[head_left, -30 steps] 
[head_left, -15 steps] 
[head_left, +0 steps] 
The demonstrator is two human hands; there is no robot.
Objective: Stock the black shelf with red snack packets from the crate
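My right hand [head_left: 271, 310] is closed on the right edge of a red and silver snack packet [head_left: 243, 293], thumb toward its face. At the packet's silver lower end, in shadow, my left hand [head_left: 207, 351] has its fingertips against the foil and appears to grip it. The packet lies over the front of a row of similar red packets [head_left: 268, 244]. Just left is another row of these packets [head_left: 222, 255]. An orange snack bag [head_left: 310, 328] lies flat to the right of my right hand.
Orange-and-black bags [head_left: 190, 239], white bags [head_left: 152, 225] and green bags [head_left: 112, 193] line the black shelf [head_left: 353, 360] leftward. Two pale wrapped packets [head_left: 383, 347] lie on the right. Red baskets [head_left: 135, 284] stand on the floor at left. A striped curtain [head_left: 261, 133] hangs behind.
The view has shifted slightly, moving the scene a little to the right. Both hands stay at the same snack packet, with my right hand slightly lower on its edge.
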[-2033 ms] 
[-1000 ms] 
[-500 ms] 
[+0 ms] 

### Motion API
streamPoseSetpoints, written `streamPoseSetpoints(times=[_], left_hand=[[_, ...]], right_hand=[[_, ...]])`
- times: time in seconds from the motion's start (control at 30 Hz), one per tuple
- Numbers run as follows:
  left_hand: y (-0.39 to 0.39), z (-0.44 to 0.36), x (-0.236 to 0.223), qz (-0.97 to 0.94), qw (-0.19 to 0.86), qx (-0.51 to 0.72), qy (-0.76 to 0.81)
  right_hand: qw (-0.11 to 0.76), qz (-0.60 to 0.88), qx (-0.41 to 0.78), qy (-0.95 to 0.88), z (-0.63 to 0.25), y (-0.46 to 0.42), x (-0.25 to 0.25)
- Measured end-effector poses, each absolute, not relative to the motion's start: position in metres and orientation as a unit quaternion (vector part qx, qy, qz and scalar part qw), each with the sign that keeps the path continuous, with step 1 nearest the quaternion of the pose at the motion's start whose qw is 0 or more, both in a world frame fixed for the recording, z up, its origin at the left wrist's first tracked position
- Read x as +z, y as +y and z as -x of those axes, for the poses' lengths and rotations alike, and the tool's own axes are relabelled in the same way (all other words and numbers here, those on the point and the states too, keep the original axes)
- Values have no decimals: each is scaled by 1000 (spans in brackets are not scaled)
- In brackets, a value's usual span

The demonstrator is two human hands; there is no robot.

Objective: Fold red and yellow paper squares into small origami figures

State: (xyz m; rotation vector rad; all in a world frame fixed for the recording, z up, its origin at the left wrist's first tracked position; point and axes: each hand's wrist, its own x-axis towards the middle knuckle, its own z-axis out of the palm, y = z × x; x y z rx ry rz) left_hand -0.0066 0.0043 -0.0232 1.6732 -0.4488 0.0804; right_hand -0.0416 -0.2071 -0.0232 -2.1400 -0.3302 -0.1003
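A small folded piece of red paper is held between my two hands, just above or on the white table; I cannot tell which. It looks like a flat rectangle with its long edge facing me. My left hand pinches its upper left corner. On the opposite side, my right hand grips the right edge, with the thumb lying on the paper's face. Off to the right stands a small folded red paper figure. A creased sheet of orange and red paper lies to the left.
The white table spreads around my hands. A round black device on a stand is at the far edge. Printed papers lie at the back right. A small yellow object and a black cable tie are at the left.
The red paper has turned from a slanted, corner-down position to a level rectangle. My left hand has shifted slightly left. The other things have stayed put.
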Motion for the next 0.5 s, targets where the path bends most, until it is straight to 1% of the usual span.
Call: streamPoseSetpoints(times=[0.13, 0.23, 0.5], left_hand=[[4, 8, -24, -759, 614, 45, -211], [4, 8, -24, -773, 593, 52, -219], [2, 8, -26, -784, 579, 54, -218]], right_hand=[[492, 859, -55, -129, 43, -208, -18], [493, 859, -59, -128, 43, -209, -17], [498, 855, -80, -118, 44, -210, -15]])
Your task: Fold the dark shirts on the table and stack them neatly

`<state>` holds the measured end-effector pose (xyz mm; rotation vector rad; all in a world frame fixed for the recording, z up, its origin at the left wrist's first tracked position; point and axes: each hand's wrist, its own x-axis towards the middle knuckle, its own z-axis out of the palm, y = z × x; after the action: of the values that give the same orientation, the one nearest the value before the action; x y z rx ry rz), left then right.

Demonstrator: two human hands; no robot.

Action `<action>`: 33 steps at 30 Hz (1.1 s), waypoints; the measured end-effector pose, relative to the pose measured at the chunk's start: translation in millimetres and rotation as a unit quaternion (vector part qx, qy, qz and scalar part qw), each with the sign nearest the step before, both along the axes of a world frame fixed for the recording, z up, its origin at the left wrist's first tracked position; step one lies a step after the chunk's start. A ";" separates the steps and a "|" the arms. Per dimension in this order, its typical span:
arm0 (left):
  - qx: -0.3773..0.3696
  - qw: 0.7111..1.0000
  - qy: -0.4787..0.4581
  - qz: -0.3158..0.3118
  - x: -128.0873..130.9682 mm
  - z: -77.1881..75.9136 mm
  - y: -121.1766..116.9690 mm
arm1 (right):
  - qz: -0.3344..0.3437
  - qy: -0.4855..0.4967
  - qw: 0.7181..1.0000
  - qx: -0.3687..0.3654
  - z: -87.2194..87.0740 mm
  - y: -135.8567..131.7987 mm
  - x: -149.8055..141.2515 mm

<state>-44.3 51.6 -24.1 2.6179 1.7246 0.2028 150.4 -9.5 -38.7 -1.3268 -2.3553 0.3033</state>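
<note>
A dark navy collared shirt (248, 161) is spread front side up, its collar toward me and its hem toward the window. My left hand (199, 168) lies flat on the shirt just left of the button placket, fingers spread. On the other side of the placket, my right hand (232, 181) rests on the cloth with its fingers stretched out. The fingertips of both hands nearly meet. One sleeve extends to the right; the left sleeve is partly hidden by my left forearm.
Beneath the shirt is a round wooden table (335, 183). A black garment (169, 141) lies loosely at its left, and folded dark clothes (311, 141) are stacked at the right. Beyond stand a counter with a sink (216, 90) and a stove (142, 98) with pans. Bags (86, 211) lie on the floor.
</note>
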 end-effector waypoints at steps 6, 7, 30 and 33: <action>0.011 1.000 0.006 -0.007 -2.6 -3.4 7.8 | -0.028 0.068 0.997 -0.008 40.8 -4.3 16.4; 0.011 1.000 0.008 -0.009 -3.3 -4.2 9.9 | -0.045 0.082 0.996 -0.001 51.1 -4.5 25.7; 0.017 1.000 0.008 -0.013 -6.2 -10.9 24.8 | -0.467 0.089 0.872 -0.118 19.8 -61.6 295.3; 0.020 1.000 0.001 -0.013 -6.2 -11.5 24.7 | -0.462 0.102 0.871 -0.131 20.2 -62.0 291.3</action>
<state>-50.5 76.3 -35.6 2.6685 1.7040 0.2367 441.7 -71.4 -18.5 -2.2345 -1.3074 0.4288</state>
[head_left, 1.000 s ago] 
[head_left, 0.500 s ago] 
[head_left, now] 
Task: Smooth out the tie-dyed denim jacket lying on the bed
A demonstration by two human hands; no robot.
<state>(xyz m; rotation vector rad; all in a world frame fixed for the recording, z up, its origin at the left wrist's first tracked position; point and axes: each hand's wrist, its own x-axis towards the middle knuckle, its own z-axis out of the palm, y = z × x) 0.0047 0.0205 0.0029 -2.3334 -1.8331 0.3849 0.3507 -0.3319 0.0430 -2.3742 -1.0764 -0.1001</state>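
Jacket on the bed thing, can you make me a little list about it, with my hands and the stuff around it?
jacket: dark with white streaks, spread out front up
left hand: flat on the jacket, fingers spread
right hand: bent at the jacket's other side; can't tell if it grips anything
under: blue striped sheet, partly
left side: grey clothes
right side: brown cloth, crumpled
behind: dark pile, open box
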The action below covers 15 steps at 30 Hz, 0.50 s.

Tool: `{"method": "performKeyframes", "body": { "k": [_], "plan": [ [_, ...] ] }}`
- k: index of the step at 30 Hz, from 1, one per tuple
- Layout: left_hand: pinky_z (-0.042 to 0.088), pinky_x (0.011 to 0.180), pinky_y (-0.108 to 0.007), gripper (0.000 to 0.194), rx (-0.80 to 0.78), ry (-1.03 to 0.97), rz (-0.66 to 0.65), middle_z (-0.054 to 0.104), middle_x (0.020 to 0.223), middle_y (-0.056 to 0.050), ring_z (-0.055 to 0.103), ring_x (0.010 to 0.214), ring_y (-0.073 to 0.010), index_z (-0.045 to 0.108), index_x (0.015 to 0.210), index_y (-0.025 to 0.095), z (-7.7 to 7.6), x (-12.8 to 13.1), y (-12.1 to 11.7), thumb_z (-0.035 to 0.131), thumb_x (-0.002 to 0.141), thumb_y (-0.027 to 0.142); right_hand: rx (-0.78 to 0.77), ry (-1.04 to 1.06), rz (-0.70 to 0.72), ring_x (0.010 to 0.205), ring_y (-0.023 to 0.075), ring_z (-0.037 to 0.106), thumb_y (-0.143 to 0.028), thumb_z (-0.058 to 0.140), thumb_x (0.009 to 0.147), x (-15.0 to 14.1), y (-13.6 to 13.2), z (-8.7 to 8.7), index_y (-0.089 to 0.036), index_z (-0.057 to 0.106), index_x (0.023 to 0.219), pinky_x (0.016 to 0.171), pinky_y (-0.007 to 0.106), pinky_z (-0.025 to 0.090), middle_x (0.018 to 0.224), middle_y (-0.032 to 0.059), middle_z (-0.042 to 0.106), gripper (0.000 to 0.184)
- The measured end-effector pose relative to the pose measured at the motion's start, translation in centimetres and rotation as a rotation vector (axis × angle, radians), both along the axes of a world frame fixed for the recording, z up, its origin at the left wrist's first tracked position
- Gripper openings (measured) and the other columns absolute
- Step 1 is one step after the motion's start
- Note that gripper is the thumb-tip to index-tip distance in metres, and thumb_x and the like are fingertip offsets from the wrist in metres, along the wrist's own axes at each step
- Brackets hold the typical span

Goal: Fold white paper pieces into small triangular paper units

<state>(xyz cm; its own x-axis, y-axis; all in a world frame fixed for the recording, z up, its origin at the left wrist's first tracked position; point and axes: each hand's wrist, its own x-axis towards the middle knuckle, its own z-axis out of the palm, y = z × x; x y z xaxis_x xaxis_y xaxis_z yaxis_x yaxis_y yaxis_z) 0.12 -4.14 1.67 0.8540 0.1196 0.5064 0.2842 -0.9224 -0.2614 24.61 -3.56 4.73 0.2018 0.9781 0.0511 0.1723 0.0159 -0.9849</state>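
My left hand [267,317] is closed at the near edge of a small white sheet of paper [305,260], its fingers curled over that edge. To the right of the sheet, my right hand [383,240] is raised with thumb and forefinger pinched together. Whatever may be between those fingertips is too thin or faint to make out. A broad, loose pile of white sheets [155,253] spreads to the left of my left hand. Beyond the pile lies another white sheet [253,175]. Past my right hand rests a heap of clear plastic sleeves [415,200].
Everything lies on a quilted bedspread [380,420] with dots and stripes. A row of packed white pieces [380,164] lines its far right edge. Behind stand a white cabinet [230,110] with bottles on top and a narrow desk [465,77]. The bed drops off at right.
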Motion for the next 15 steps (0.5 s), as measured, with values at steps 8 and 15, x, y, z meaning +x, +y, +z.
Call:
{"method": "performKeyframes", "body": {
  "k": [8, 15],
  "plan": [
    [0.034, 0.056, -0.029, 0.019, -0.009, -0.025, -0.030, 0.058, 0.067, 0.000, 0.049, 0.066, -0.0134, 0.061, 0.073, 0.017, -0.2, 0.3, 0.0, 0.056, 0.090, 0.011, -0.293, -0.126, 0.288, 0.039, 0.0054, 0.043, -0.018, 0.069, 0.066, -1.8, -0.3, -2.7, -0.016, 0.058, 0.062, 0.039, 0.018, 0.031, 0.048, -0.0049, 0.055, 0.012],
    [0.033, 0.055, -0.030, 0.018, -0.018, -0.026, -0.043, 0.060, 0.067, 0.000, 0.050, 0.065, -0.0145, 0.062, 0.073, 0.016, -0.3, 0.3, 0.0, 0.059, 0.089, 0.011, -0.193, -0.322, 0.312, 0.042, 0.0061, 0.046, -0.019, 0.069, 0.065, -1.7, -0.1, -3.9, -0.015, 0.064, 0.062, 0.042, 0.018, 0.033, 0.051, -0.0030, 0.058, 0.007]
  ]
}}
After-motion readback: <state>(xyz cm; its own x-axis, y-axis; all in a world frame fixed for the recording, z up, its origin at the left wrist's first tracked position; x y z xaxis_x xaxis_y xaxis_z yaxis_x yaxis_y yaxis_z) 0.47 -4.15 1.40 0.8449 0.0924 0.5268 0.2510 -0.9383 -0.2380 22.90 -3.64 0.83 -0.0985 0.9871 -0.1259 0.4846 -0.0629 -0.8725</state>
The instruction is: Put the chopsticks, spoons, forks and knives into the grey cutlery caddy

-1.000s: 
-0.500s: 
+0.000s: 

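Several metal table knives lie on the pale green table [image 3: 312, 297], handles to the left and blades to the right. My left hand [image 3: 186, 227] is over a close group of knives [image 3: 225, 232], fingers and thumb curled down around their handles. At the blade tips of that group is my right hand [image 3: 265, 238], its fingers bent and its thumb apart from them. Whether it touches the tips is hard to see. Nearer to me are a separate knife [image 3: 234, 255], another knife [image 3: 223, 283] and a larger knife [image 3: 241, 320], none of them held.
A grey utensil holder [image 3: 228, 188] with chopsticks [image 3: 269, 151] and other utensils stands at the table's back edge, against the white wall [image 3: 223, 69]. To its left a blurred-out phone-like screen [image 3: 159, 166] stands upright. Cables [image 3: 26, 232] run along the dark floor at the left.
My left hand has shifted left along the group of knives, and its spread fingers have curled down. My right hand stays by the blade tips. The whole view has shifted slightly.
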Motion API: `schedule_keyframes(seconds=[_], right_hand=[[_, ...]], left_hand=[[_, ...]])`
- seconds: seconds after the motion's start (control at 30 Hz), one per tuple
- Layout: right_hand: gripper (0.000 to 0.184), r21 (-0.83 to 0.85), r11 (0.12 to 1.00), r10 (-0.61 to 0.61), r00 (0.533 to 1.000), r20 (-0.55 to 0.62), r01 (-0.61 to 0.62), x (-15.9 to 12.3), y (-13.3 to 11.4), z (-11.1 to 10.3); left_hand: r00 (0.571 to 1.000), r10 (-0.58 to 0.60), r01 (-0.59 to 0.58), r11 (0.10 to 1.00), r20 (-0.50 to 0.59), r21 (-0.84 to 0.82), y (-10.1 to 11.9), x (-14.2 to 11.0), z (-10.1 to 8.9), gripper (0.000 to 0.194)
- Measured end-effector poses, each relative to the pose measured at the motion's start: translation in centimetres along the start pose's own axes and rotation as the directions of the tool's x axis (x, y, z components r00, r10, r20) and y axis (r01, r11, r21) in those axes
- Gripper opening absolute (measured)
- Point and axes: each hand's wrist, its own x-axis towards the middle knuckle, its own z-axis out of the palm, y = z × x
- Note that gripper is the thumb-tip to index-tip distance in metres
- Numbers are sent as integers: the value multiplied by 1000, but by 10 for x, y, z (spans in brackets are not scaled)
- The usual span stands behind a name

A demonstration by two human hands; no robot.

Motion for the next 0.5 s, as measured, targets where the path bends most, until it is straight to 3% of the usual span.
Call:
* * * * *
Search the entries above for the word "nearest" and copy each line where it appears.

REPLY:
- Measured end-effector poses, each absolute, not relative to the motion's start: position in metres and orientation as a unit quaternion (vector part qx, qy, qz and scalar part qw), each with the sign that keeps the path continuous, with step 1 nearest the quaternion of the pose at the motion's start whose qw is 0 or more, both in a world frame fixed for the recording, z up, its origin at the left wrist's first tracked position
`<state>` holds the measured end-effector pose (xyz mm; rotation vector rad; all in a world frame fixed for the recording, z up, its origin at the left wrist's first tracked position; point and axes: each hand's wrist, its own x-axis towards the middle knuckle, its own z-axis out of the palm, y = z × x; after the action: of the values that give the same orientation, the one nearest the value before the action; x y z rx ry rz), left then right.
Action `<action>`: 33 steps at 30 Hz (1.1 s), waypoints; the measured end-effector pose, relative to the pose measured at the chunk's start: translation in millimetres and rotation as a unit quaternion (vector part qx, qy, qz and scalar part qw), each with the sign nearest the step before, both along the axes of a world frame fixed for the recording, z up, its origin at the left wrist's first tracked position; step one lies a step after the chunk's start. A ";" separates the steps and a "|" the arms. Per dimension in this order, its typical span:

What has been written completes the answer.